▸ Exercise description: Review the listing and copy each line that holds the word "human".

▸ Task material:
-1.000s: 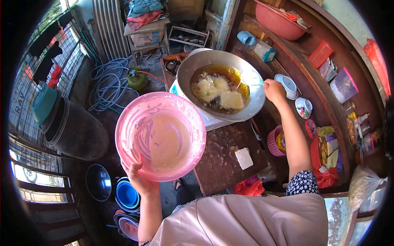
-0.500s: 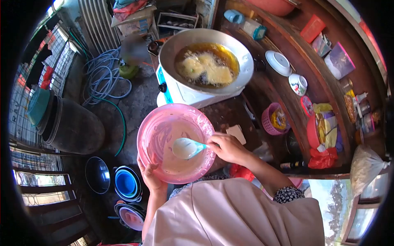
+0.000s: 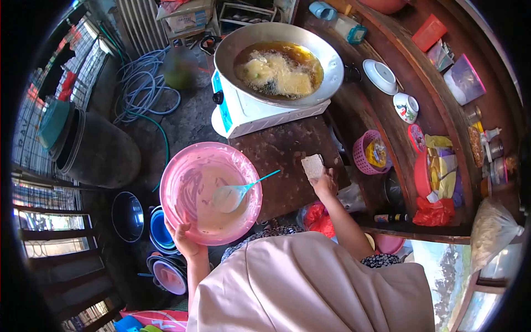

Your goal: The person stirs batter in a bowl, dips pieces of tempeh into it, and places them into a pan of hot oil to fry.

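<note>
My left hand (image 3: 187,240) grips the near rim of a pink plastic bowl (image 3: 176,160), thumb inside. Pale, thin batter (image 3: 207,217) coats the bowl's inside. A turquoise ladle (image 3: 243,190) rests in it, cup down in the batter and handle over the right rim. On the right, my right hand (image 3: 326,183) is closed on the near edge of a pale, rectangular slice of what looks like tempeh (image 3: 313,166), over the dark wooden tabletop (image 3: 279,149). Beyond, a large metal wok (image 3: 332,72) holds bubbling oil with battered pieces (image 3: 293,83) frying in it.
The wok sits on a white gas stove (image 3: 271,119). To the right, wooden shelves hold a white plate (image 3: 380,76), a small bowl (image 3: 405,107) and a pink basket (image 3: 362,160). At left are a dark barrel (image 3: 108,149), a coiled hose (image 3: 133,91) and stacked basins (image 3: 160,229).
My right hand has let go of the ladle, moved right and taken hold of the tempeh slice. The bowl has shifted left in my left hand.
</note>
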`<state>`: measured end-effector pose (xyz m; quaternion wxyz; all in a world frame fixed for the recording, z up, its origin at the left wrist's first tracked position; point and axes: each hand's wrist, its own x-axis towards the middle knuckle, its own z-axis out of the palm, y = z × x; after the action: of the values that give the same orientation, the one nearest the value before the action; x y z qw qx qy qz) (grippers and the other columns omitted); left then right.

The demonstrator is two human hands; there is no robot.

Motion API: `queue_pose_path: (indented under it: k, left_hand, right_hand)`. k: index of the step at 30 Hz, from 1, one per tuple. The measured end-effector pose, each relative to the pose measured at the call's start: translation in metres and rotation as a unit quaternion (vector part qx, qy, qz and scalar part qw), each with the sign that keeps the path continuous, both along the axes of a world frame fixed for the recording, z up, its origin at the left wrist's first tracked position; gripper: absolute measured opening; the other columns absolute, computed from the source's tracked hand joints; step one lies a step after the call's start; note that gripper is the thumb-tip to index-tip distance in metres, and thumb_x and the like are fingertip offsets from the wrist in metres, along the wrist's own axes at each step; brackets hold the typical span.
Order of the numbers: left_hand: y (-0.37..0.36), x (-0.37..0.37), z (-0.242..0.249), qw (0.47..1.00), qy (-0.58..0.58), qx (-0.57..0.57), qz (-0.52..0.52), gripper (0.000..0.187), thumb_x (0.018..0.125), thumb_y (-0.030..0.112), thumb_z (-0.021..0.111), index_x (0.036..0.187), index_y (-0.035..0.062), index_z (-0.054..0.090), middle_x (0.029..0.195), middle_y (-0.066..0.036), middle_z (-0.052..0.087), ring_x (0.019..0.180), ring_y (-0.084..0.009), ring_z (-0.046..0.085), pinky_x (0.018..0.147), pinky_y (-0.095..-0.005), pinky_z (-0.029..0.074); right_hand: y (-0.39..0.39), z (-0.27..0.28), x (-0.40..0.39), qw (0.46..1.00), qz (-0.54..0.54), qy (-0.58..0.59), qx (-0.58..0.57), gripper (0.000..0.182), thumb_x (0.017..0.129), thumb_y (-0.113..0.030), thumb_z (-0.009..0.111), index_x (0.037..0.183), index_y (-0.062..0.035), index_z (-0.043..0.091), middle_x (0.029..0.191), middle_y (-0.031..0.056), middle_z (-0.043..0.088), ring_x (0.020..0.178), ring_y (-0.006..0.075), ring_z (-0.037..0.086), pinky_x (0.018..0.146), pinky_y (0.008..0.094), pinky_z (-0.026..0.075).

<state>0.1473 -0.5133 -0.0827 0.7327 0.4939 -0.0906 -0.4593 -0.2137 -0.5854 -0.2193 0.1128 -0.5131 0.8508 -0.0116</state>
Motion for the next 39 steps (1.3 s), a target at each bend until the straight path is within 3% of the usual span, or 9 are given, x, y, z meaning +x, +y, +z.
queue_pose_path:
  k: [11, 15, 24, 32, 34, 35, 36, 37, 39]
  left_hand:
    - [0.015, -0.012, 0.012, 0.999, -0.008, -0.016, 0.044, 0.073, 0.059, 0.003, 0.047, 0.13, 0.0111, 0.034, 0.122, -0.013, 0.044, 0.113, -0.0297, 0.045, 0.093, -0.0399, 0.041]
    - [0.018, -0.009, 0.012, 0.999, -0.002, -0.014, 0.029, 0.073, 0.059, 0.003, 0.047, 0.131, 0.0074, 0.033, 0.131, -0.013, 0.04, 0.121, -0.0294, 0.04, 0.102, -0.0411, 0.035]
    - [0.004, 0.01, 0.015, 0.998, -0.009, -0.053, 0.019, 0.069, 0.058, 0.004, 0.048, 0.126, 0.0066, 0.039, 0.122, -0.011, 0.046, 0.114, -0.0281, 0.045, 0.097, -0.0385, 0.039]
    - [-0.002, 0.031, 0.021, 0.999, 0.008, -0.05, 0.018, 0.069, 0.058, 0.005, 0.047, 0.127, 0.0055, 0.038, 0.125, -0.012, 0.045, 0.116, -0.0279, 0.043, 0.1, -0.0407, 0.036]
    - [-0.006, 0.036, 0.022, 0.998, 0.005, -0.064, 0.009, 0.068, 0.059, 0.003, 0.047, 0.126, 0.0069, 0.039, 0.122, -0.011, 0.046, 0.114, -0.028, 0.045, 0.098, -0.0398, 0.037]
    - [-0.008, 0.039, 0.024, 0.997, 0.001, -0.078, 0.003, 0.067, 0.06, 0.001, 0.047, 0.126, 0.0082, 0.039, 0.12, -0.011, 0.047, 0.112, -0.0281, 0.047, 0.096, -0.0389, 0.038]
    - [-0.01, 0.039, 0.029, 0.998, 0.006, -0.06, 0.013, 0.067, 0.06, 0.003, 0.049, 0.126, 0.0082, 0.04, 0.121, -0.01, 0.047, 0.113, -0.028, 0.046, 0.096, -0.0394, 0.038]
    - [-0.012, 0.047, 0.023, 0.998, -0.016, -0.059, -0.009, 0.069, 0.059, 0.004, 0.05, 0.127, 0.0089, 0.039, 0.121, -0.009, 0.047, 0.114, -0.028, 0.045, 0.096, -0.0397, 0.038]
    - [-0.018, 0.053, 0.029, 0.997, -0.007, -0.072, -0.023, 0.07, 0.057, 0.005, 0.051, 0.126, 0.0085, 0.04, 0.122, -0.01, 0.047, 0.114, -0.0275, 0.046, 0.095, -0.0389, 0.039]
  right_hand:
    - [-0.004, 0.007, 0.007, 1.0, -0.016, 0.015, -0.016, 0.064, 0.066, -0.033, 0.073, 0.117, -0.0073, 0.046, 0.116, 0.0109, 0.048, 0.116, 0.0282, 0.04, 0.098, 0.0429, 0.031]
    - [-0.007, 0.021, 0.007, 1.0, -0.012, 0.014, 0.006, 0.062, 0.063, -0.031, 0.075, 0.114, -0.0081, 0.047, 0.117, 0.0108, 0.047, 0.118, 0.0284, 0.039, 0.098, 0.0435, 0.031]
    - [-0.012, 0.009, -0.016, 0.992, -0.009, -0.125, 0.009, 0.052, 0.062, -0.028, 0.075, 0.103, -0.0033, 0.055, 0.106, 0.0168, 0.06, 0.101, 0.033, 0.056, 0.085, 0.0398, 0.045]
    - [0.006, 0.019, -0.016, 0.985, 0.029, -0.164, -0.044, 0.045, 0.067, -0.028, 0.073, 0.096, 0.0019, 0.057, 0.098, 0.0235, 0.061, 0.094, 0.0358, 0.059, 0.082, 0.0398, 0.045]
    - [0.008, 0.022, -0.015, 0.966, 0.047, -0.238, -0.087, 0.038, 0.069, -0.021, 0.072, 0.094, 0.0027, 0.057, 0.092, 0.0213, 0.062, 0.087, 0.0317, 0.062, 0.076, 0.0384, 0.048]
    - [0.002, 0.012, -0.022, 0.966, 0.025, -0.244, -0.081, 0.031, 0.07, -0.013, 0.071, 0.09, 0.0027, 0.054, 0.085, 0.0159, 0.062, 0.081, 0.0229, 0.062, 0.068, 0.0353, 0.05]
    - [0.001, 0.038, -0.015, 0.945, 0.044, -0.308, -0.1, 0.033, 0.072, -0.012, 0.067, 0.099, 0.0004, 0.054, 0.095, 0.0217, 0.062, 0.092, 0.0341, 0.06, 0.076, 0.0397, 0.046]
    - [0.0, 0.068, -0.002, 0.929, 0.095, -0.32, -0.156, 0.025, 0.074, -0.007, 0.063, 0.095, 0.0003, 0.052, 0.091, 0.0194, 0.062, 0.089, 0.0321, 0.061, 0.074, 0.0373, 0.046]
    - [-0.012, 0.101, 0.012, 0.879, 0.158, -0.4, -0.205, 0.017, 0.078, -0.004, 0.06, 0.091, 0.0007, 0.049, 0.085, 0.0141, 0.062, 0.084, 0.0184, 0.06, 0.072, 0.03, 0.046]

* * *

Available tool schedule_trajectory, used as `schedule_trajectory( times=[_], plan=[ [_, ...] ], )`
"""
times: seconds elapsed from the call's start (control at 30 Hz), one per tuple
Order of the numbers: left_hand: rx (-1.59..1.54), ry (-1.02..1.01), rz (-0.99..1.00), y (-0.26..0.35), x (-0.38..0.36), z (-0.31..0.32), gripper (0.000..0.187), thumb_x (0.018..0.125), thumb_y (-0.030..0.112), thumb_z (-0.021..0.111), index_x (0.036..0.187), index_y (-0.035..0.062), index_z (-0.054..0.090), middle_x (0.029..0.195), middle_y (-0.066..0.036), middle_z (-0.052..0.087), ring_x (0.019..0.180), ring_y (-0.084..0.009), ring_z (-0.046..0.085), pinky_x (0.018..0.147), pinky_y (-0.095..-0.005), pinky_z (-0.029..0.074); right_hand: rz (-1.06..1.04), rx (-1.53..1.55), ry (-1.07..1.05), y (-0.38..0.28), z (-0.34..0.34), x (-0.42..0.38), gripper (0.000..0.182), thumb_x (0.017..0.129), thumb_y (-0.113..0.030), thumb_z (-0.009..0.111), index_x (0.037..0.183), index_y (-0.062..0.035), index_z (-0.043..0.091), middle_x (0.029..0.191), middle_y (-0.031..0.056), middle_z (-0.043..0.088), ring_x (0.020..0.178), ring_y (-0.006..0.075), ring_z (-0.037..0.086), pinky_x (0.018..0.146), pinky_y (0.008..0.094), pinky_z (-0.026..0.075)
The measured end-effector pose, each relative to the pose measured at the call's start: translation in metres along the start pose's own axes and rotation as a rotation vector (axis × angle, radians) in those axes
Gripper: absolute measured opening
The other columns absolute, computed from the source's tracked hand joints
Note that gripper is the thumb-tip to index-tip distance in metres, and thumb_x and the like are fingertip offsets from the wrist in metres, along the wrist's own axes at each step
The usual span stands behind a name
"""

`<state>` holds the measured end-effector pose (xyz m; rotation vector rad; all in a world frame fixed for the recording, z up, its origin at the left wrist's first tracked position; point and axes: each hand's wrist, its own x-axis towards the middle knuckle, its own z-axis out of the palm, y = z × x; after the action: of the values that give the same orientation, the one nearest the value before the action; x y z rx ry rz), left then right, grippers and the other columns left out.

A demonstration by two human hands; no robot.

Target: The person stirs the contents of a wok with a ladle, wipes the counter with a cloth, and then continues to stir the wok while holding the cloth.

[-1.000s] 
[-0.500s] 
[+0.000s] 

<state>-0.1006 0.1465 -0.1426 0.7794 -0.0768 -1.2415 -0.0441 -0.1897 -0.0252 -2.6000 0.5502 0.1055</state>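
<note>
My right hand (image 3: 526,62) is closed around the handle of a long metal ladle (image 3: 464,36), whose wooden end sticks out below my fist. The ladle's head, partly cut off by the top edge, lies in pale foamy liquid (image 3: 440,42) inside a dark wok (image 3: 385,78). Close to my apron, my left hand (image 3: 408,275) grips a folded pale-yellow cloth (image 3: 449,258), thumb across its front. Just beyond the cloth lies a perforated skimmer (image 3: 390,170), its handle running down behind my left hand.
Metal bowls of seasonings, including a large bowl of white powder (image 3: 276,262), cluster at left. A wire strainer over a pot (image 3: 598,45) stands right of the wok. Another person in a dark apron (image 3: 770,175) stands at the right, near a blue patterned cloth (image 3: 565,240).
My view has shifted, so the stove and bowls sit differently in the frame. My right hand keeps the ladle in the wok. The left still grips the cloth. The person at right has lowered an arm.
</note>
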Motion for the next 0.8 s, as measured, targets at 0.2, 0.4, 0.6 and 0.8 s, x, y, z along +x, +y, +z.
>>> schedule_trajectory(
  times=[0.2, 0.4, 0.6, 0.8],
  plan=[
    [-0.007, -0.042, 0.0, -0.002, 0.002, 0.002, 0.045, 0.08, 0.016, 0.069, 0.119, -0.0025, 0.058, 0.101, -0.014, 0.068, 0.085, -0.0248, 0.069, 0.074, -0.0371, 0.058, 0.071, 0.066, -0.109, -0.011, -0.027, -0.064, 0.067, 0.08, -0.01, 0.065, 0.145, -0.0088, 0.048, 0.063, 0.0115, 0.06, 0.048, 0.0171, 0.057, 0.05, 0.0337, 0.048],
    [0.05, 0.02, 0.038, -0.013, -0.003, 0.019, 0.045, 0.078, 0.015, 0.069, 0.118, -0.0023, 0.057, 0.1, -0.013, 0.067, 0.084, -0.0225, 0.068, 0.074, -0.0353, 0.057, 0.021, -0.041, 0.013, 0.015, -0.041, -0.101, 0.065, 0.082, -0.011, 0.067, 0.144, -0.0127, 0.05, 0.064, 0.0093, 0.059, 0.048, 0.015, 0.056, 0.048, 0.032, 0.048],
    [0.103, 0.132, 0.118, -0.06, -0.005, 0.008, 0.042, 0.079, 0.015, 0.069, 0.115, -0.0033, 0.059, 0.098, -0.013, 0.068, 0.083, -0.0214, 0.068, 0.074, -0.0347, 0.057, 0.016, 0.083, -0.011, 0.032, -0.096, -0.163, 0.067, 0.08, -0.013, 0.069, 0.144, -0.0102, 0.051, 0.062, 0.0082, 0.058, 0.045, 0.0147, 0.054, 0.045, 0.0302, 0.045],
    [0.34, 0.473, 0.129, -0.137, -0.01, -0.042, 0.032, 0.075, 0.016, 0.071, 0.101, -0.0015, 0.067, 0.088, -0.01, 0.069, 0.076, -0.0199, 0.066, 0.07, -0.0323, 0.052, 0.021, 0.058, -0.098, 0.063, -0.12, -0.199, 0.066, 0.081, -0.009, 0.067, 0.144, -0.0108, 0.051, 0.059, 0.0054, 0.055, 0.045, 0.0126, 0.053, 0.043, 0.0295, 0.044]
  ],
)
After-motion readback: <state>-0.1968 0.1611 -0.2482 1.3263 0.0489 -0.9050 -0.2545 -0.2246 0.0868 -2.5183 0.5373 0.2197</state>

▸ Answer below:
The demonstrator is two human hands; there is no robot.
A demonstration by two human hands; no robot.

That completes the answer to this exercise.